Repeat every line below exactly as it reads.

◆ GIVEN MATERIAL ◆
◆ ◆ ◆ ◆ ◆

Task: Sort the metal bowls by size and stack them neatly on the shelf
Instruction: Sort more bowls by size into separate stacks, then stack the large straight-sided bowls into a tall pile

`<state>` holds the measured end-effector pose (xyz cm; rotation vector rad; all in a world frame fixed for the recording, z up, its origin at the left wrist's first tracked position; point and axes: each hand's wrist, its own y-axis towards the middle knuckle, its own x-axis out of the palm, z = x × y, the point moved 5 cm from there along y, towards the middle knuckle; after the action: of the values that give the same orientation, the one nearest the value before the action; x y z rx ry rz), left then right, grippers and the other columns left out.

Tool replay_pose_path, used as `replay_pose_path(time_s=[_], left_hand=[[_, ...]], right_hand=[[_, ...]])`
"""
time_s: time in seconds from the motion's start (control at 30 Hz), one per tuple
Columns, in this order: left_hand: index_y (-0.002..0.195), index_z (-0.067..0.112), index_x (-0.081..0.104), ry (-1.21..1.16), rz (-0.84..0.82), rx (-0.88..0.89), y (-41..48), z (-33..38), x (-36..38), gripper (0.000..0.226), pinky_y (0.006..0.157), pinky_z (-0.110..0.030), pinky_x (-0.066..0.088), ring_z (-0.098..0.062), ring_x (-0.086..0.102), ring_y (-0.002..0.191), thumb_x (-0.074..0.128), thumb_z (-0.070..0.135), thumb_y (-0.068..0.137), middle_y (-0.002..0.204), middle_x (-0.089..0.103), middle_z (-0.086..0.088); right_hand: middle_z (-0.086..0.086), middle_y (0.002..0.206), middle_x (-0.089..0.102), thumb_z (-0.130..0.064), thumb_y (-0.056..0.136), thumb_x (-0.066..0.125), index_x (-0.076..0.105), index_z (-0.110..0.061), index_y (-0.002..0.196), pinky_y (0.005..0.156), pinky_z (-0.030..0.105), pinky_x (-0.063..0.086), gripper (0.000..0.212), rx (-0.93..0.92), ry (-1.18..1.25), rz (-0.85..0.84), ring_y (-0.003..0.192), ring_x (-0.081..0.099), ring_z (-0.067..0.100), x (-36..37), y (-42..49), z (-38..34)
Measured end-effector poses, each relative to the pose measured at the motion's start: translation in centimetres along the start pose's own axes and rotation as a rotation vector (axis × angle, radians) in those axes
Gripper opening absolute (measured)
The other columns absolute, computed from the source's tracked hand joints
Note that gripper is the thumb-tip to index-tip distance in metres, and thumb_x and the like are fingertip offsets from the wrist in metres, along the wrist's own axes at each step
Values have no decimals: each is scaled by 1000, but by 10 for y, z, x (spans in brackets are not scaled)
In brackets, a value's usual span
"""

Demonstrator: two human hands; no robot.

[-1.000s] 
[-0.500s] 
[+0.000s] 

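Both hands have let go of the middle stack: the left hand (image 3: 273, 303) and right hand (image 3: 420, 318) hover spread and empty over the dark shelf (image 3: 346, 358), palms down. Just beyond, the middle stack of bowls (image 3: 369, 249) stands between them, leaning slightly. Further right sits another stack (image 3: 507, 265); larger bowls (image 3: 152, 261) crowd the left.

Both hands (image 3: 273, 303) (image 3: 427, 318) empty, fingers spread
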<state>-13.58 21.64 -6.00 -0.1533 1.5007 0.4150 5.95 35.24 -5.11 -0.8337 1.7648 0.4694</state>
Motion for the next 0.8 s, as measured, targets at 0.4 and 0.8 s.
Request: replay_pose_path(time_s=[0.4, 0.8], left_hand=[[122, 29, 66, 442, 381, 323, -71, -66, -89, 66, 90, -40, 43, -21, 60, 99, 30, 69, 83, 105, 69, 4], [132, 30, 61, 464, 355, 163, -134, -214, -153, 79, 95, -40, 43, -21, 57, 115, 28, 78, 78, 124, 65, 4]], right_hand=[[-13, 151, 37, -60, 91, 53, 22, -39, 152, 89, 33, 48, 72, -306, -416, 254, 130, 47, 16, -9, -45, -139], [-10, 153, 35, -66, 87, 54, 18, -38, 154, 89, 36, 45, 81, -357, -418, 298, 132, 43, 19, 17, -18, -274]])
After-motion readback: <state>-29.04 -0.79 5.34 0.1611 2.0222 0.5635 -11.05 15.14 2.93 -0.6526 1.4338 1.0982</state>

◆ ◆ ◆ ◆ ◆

◆ ANSWER AREA ◆
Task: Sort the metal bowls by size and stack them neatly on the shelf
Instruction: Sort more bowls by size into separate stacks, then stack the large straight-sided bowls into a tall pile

`<state>` holds the measured end-effector pose (xyz cm; rotation vector rad; all in a world frame fixed for the recording, z up, its origin at the left wrist's first tracked position; point and axes: each hand's wrist, its own y-axis towards the middle knuckle, its own x-axis out of the palm, z = x × y, the point moved 5 cm from there along y, towards the middle knuckle; after the action: of the values that give the same orientation, the one nearest the value before the action; x y z rx ry rz), left then right, grippers and the other columns left out.

Tool replay_pose_path, used as `replay_pose_path(time_s=[_], left_hand=[[_, ...]], right_hand=[[_, ...]])`
"""
time_s: time in seconds from the motion's start (control at 30 Hz), one per tuple
Columns, in this order: left_hand: index_y (-0.002..0.195), index_z (-0.067..0.112), index_x (-0.081..0.104), ry (-1.21..1.16), rz (-0.84..0.82), rx (-0.88..0.89), y (-41..48), z (-33..38), x (-36..38), gripper (0.000..0.226), pinky_y (0.006..0.157), pinky_z (-0.110..0.030), pinky_x (-0.066..0.088), ring_z (-0.098..0.062), ring_x (-0.086..0.102), ring_y (-0.002..0.191), thumb_x (-0.074..0.128), thumb_z (-0.070..0.135), thumb_y (-0.068..0.137), middle_y (-0.002..0.204), middle_x (-0.089..0.103), middle_z (-0.086..0.088); right_hand: middle_z (-0.086..0.086), middle_y (0.002..0.206), middle_x (-0.089..0.102), thumb_z (-0.130..0.064), thumb_y (-0.056..0.136), thumb_x (-0.066..0.125), index_x (-0.076..0.105), index_z (-0.110..0.061), index_y (-0.002..0.196), pinky_y (0.005..0.156), pinky_z (-0.030..0.105), pinky_x (-0.063..0.086), gripper (0.000..0.212), rx (-0.93..0.92), ry (-1.18..1.25), rz (-0.85..0.84), ring_y (-0.003..0.192), ring_x (-0.081..0.099), ring_z (-0.067..0.100), x (-36..37), y (-42..49), z (-38..34)
Measured end-effector poses, each relative to the pose measured at the motion's start: translation in centimetres along the start pose's own axes and rotation as a rotation vector (axis × angle, radians) in those axes
Gripper opening absolute (measured)
The other columns absolute, computed from the source's tracked hand joints
Note that gripper is the thumb-tip to index-tip distance in metres, and thumb_x and the like are fingertip offsets from the wrist in metres, along the wrist's own axes at each step
Values have no decimals: each is scaled by 1000, but by 10 for y, z, x (spans in brackets are not scaled)
In brackets, a value's usual span
"""

Demonstrator: two human hands; no robot.

[-1.000s] 
[-0.500s] 
[+0.000s] 

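Both hands have let go of the middle stack: the left hand (image 3: 273, 303) and right hand (image 3: 420, 318) hover spread and empty over the dark shelf (image 3: 346, 358), palms down. Just beyond, the middle stack of bowls (image 3: 369, 249) stands between them, leaning slightly. Further right sits another stack (image 3: 507, 265); larger bowls (image 3: 152, 261) crowd the left.

Both hands (image 3: 273, 303) (image 3: 427, 318) empty, fingers spread
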<state>-13.58 21.64 -6.00 -0.1533 1.5007 0.4150 5.95 35.24 -5.11 -0.8337 1.7648 0.4694</state>
Motion for the next 0.8 s, as measured, targets at 0.4 and 0.8 s.
Request: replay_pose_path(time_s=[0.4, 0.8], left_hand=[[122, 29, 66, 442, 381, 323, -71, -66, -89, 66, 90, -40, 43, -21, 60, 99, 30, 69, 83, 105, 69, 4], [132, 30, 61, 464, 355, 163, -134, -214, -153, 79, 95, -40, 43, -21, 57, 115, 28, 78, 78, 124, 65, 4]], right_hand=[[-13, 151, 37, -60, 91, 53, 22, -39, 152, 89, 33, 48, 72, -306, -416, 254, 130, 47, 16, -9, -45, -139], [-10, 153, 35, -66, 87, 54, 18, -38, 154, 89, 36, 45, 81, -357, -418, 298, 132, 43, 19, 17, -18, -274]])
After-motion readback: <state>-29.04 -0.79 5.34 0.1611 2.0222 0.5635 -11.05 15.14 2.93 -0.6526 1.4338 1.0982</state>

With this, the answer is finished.